[PATCH 2/2] riscv: Use PUD/PGDIR entries for linear mapping when possible

Atish Patra atishp at atishpatra.org
Mon Jun 22 15:11:54 EDT 2020


On Sun, Jun 21, 2020 at 2:39 AM Alex Ghiti <alex at ghiti.fr> wrote:
>
> Hi Atish,
>
> Le 6/20/20 à 5:04 AM, Alex Ghiti a écrit :
> > Hi Atish,
> >
> > Le 6/19/20 à 2:16 PM, Atish Patra a écrit :
> >> On Thu, Jun 18, 2020 at 9:28 PM Alex Ghiti <alex at ghiti.fr> wrote:
> >>> Hi Atish,
> >>>
> >>> Le 6/18/20 à 8:47 PM, Atish Patra a écrit :
> >>>> On Wed, Jun 3, 2020 at 8:38 AM Alexandre Ghiti <alex at ghiti.fr> wrote:
> >>>>> Improve best_map_size so that PUD or PGDIR entries are used for
> >>>>> linear
> >>>>> mapping when possible as it allows better TLB utilization.
> >>>>>
> >>>>> Signed-off-by: Alexandre Ghiti <alex at ghiti.fr>
> >>>>> ---
> >>>>>    arch/riscv/mm/init.c | 45
> >>>>> +++++++++++++++++++++++++++++++++-----------
> >>>>>    1 file changed, 34 insertions(+), 11 deletions(-)
> >>>>>
> >>>>> diff --git a/arch/riscv/mm/init.c b/arch/riscv/mm/init.c
> >>>>> index 9a5c97e091c1..d275f9f834cf 100644
> >>>>> --- a/arch/riscv/mm/init.c
> >>>>> +++ b/arch/riscv/mm/init.c
> >>>>> @@ -424,13 +424,29 @@ static void __init create_pgd_mapping(pgd_t
> >>>>> *pgdp,
> >>>>>           create_pgd_next_mapping(nextp, va, pa, sz, prot);
> >>>>>    }
> >>>>>
> >>>>> -static uintptr_t __init best_map_size(phys_addr_t base,
> >>>>> phys_addr_t size)
> >>>>> +static bool is_map_size_ok(uintptr_t map_size, phys_addr_t base,
> >>>>> +                          uintptr_t base_virt, phys_addr_t size)
> >>>>>    {
> >>>>> -       /* Upgrade to PMD_SIZE mappings whenever possible */
> >>>>> -       if ((base & (PMD_SIZE - 1)) || (size & (PMD_SIZE - 1)))

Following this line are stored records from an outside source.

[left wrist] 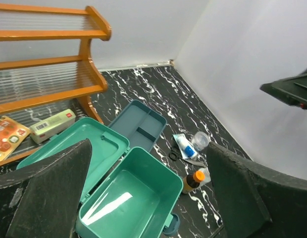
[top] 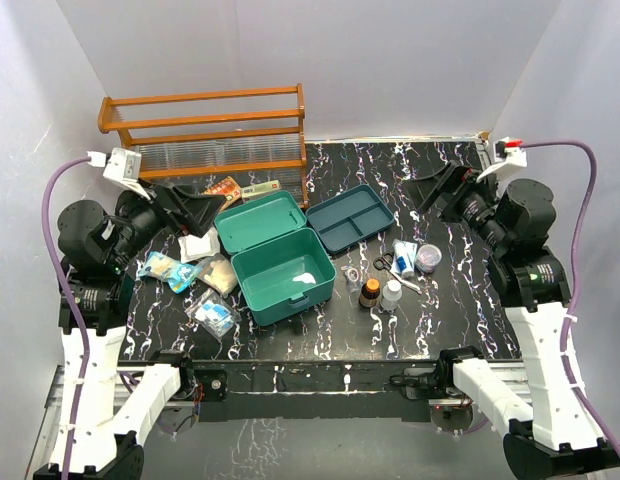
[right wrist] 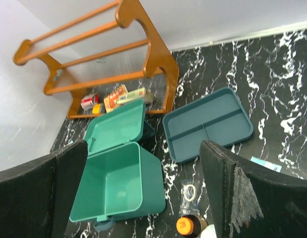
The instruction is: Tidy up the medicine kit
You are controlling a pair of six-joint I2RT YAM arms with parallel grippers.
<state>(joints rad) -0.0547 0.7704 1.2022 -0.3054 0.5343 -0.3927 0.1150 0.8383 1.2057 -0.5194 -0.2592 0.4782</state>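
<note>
While the left gripper (top: 195,212) and right gripper (top: 437,188) both hang fully spread and empty, the medicine kit (top: 280,268) sits open at the centre of the table (top: 460,300). We judge the brown bottle (top: 370,293), just right of it, best taken singly by its sides and set upright inside.

1. I take the brown wooden rack (top: 205,125) as my landmark. It has slatted rails and clear ribbed shelves.
2. The rack stands at the far left corner of a table (top: 390,170), whose top is black with white marble veining.
3. Directly behind the rack rises a plain white back wall (top: 390,60).
4. A white side wall (top: 30,80) runs close beside the rack's left end. A second side wall (top: 580,60) stands well apart from the rack, across the table.
5. The light I see on the rack and walls is soft and even.
</note>
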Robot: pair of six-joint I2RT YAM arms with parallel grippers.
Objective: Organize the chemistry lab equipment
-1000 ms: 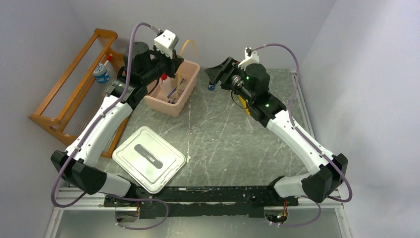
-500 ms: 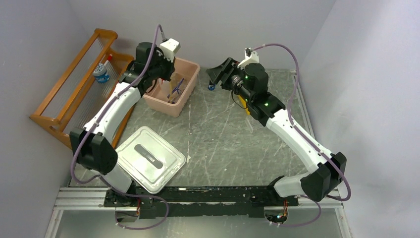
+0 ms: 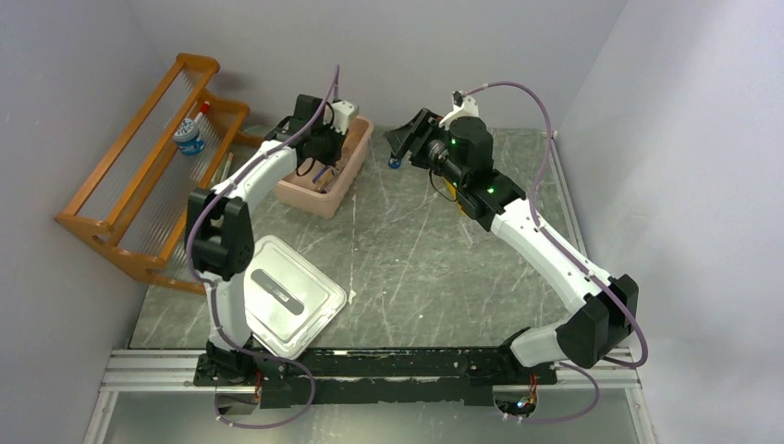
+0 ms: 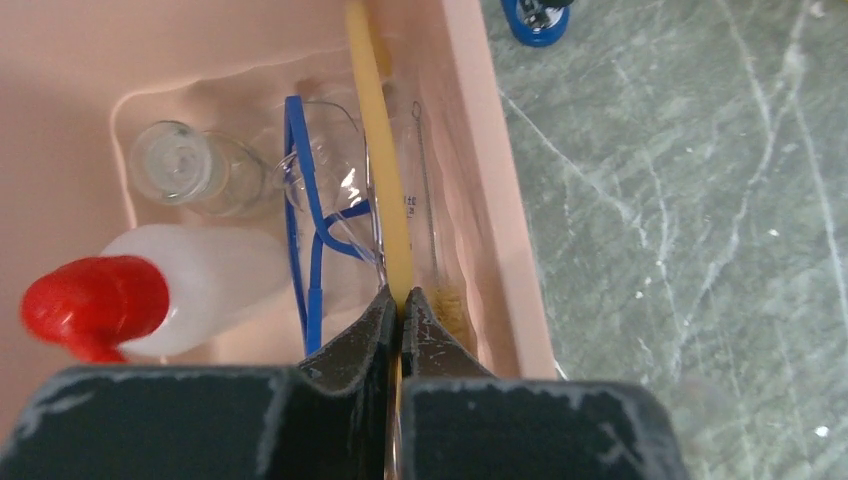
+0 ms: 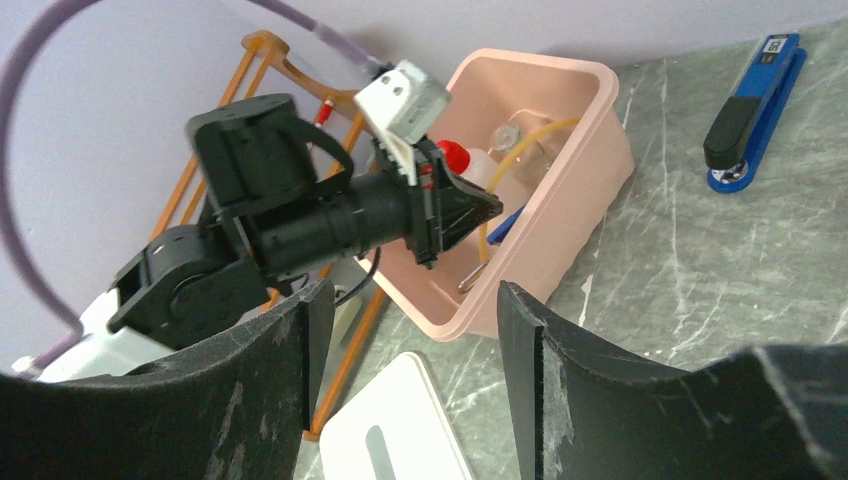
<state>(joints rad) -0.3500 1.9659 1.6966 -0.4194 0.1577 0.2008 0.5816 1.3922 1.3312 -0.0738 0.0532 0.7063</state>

> >>>>> -               return PAGE_SIZE;
> >>>>> +       return !((base & (map_size - 1)) || (base_virt & (map_size
> >>>>> - 1)) ||
> >>>>> +                       (size < map_size));
> >>>>> +}
> >>>>> +
> >>>>> +static uintptr_t __init best_map_size(phys_addr_t base, uintptr_t
> >>>>> base_virt,
> >>>>> +                                     phys_addr_t size)
> >>>>> +{
> >>>>> +#ifndef __PAGETABLE_PMD_FOLDED
> >>>>> +       if (is_map_size_ok(PGDIR_SIZE, base, base_virt, size))
> >>>>> +               return PGDIR_SIZE;
> >>>>> +
> >>>>> +       if (pgtable_l4_enabled)
> >>>>> +               if (is_map_size_ok(PUD_SIZE, base, base_virt, size))
> >>>>> +                       return PUD_SIZE;
> >>>>> +#endif
> >>>>> +
> >>>>> +       if (is_map_size_ok(PMD_SIZE, base, base_virt, size))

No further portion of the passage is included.